主要なイベントを列挙するには、[レポート] タブを開き、[統計レポートの定義] をクリックし、新しいウィンドウで [列の追加] をクリックします。二核セル数の統計量を追加するには、[統計] で [カウント] を選択し、[選択した母集団] で [BNC の母集団] を選択し、[統計の追加] をクリックして統計をリストに追加し、テンプレートを保存します。すべての統計がリストに追加されたら、[閉じる] をクリックし、[OK] をクリックして、データ分析テンプレートを保存します。

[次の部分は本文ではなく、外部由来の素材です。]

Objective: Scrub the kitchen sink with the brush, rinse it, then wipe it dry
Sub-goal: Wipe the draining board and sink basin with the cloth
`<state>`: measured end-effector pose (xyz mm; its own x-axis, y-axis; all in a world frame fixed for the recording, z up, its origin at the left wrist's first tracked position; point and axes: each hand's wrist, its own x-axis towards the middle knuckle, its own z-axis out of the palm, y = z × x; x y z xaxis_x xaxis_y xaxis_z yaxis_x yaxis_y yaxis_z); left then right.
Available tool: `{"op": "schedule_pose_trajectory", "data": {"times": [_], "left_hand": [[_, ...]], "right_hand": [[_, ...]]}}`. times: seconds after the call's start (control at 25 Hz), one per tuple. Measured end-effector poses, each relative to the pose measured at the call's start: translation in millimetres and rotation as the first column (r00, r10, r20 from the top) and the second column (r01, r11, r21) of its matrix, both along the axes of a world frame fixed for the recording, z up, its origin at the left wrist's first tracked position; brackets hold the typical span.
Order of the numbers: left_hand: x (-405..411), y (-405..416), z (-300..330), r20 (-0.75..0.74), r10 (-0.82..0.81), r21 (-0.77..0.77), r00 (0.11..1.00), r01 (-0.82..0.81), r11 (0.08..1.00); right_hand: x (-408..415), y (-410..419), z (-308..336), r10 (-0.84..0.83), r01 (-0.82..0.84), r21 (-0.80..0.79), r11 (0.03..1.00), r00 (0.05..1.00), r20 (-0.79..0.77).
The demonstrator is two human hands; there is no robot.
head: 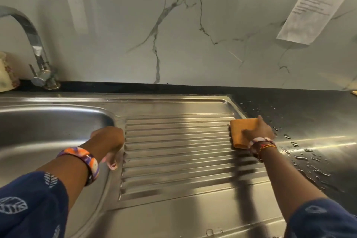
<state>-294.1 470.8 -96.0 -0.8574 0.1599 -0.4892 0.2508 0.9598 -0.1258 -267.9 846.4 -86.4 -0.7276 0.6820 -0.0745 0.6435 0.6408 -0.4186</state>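
Nearest to me, my two blue patterned sleeves [32,205] come in from the bottom corners, reaching over the steel drainboard [173,150], which I take as my landmark. My left hand [109,141] rests at the drainboard's left edge, on the strip between the ridges and the sink basin [48,127]; its fingers curl down over that edge with the thumb pointing back toward me, and I cannot tell whether they really grip anything. An orange and purple bangle [85,160] sits on that wrist. My right hand [257,131] lies at the drainboard's right edge, fingers spread fairly flat, pressing a folded orange cloth [241,131] onto the end of the ridges. Just right of the drainboard, water droplets [309,160] are scattered on the dark countertop [309,108]. Beyond the basin, behind the drainboard's far left corner, stands the tap [36,50]. Farther back rises the marble-veined wall [154,25], with a printed sheet [316,2] hanging at the upper right.
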Motion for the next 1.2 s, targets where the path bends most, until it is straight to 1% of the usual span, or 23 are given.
{"op": "schedule_pose_trajectory", "data": {"times": [0.04, 0.08, 0.12, 0.16, 0.2, 0.24, 0.28, 0.36, 0.4, 0.48, 0.56, 0.6, 0.64, 0.72, 0.76, 0.8, 0.88, 0.92, 1.04, 1.16, 1.2], "left_hand": [[-6.9, -0.2, 1.7, 0.019, -0.025, -0.049, 0.999, 0.026, 0.998], [-2.5, 3.8, 5.0, 0.054, 0.020, -0.036, 0.998, -0.018, 0.999], [1.2, 5.7, 8.5, 0.117, 0.159, -0.023, 0.980, -0.157, 0.987], [6.3, 5.5, 12.9, 0.176, 0.214, -0.063, 0.961, -0.206, 0.977], [4.9, 0.5, 8.9, 0.228, 0.229, -0.038, 0.946, -0.226, 0.973], [3.2, -7.2, 6.0, 0.248, 0.209, 0.021, 0.946, -0.221, 0.975], [3.7, -15.4, 5.0, 0.234, 0.171, 0.072, 0.957, -0.193, 0.979], [7.7, -30.0, -3.6, 0.166, 0.148, 0.229, 0.975, -0.184, 0.956], [10.8, -37.4, -9.8, 0.142, 0.159, 0.331, 0.977, -0.198, 0.922], [21.8, -49.5, -20.2, 0.184, 0.252, 0.528, 0.950, -0.312, 0.790], [33.4, -55.0, -28.2, 0.237, 0.328, 0.631, 0.914, -0.402, 0.664], [39.2, -55.6, -32.7, 0.222, 0.334, 0.662, 0.916, -0.393, 0.638], [45.3, -56.0, -37.8, 0.175, 0.325, 0.674, 0.929, -0.353, 0.649], [60.4, -60.2, -44.4, 0.083, 0.274, 0.637, 0.958, -0.262, 0.725], [67.6, -66.6, -45.1, 0.100, 0.218, 0.612, 0.971, -0.233, 0.756], [73.3, -74.0, -44.7, 0.158, 0.145, 0.599, 0.977, -0.211, 0.773], [85.2, -89.4, -39.8, 0.307, 0.009, 0.602, 0.952, -0.201, 0.773], [90.9, -96.4, -36.7, 0.346, -0.037, 0.602, 0.938, -0.192, 0.775], [104.9, -109.5, -33.4, 0.353, -0.107, 0.569, 0.929, -0.123, 0.813], [118.2, -110.6, -24.4, 0.360, -0.195, 0.546, 0.912, -0.036, 0.837], [121.2, -109.5, -20.1, 0.367, -0.214, 0.536, 0.905, -0.017, 0.844]], "right_hand": [[1.8, -4.3, -3.2, 0.085, -0.089, 0.100, 0.991, 0.996, 0.040], [3.7, -7.1, -9.5, 0.145, -0.163, 0.147, 0.976, 0.981, 0.126], [3.3, -9.8, -18.9, 0.178, -0.209, 0.172, 0.963, 0.968, 0.179], [1.2, -9.1, -27.0, 0.191, -0.232, 0.166, 0.958, 0.954, 0.231], [-0.7, -8.1, -32.5, 0.195, -0.240, 0.142, 0.960, 0.943, 0.271], [-5.0, -4.3, -40.2, 0.211, -0.257, 0.147, 0.955, 0.939, 0.272], [-8.4, -2.3, -43.2, 0.216, -0.260, 0.147, 0.954, 0.941, 0.260], [-13.9, 0.1, -45.4, 0.217, -0.251, 0.121, 0.960, 0.946, 0.240], [-14.4, -2.8, -44.4, 0.218, -0.246, 0.109, 0.963, 0.951, 0.217], [-9.6, -17.9, -40.9, 0.252, -0.270, 0.063, 0.961, 0.945, 0.208], [-0.7, -50.2, -39.1, 0.311, -0.330, 0.066, 0.942, 0.929, 0.202], [4.5, -72.4, -39.4, 0.333, -0.357, 0.094, 0.929, 0.921, 0.202], [10.0, -97.1, -40.2, 0.347, -0.372, 0.112, 0.921, 0.917, 0.196], [17.8, -149.2, -42.7, 0.392, -0.415, 0.118, 0.902, 0.903, 0.177], [20.5, -173.6, -44.3, 0.428, -0.449, 0.111, 0.887, 0.888, 0.170], [23.8, -196.4, -43.9, 0.460, -0.479, 0.105, 0.872, 0.873, 0.159], [29.2, -231.1, -43.2, 0.492, -0.511, 0.104, 0.853, 0.855, 0.166], [33.0, -246.8, -42.0, 0.503, -0.525, 0.101, 0.845, 0.845, 0.184], [51.5, -289.1, -40.1, 0.561, -0.586, 0.091, 0.805, 0.802, 0.205], [75.9, -317.3, -36.1, 0.628, -0.646, 0.086, 0.758, 0.759, 0.169], [84.8, -324.8, -30.7, 0.658, -0.669, 0.070, 0.740, 0.742, 0.131]]}}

実験ファイルをバッチ処理するには、[ツール] メニューの [バッチ データ ファイル] をクリックし、新しいウィンドウで [バッチの追加] をクリックします。[ファイルの追加] をクリックして、バッチに追加する実験ファイルを選択し、[テンプレートまたはデータ分析ファイルを選択] オプションの下にある [フォルダを開く] ボタンをクリックします。保存されたばかりのテンプレートを参照して開きます。
[OK] をクリックして現在のウィンドウを閉じます。次に、[バッチの送信] をクリックして、すべてのファイルのバッチ処理を開始します。ここでは、二核細胞を同定するための4つの選択されたパネルが示されている。
これらの二変量プロットとヒストグラムは、二核細胞の選択と、同様の円形、領域、強度を持つ2つの核を有し、互いから十分に分離された細胞の同定を可能にする。これらのブライトフィールドおよびHoechst画像は、二核細胞およびミクロ核マスクと同様に、二核細胞およびミクロ核の同定および列挙を促進する。スポットカウント機能の適用は、多核化マスクを使用して、単核、三核、四重核細胞を同定する。
その後、三核細胞と四頭核細胞の数を合計して、細胞毒性の計算に必要な多核細胞の最終的な数を得ることができます。ここで、代表的な遺伝毒性および細胞毒性値は、内因性コルヒチン、鎖体ミトマイシンC、および陰性対照、マンニトール、プロトコルの有効性を実証するために示されている。DNA染色の適切な濃度で細胞を標識することは、高品質の画像キャプチャを確実にするために重要であり、すべての重要なイベントを容易に特定してスコア付けすることができます。
これらの技術は、放射線バイオドシメトリーのミクロ核アッセイにも適用可能であり、放射線にさらされた可能性のある個人の線量推定を可能にする。